#### [WHAT TO WORK ON]
Word for word, restate the lines from the start of the data below through the line containing "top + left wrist".

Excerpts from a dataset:
::::::::

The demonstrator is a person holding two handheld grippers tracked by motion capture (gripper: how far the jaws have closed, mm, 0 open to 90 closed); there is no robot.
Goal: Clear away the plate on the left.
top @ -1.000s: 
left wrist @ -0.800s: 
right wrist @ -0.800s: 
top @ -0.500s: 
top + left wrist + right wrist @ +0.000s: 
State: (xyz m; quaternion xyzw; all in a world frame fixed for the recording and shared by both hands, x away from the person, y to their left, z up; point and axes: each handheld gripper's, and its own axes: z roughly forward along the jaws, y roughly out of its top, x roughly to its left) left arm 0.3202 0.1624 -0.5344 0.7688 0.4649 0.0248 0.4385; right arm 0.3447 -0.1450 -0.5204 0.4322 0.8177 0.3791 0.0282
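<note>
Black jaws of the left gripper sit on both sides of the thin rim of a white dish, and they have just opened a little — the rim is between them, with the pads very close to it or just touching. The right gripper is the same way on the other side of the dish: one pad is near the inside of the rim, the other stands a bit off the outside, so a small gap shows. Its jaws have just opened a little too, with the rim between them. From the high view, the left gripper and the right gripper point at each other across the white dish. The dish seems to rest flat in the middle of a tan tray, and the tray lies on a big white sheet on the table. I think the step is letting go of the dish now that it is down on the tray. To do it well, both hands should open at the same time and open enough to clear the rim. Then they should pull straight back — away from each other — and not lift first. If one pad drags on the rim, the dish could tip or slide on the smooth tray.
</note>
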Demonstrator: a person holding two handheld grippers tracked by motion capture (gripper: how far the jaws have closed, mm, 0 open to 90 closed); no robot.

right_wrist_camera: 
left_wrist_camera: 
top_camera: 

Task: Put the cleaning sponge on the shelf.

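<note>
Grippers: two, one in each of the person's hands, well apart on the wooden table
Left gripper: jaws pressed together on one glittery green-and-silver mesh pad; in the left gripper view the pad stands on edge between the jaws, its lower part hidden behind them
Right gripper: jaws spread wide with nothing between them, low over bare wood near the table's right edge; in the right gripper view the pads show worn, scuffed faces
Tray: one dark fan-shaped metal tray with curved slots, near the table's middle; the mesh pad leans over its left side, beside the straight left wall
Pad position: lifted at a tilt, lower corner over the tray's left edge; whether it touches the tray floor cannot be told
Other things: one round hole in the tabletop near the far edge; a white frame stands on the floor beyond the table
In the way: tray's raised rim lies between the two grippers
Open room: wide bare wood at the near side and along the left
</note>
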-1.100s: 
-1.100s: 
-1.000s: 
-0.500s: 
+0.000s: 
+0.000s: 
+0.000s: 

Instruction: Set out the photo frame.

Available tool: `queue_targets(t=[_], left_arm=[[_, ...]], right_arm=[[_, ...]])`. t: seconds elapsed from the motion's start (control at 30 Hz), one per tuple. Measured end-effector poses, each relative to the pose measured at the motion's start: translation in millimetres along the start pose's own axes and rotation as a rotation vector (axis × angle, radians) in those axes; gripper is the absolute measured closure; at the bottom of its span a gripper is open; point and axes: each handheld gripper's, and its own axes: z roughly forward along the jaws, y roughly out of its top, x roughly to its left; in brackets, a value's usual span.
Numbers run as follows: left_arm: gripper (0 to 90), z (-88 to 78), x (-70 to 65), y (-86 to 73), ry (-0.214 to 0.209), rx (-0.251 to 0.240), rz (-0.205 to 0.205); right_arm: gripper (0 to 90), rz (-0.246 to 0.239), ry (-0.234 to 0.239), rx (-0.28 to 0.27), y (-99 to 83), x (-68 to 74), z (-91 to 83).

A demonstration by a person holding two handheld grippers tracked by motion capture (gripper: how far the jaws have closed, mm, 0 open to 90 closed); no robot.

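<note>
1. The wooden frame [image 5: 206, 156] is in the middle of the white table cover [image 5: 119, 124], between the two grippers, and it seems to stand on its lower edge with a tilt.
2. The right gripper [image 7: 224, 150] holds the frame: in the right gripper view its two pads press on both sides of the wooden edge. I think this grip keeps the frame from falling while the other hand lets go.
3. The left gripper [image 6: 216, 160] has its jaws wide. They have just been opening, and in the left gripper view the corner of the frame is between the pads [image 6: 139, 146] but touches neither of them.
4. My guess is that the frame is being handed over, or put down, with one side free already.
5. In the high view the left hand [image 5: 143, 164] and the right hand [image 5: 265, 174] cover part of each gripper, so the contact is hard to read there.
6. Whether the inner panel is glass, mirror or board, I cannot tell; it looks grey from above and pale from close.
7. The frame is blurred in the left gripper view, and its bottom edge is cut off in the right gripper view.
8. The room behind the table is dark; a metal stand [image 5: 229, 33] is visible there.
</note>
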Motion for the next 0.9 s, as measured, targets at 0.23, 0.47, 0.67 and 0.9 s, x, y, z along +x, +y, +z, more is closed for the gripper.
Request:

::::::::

#### [ANSWER TO THIS PROBLEM]
The demonstrator is a person holding two handheld grippers tracked by motion capture (gripper: how far the jaws have closed, mm, 0 open to 90 closed); there is no robot.
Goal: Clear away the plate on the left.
top @ -1.000s: 
left wrist @ -0.800s: 
right wrist @ -0.800s: 
top @ -0.500s: 
top + left wrist + right wrist @ +0.000s: 

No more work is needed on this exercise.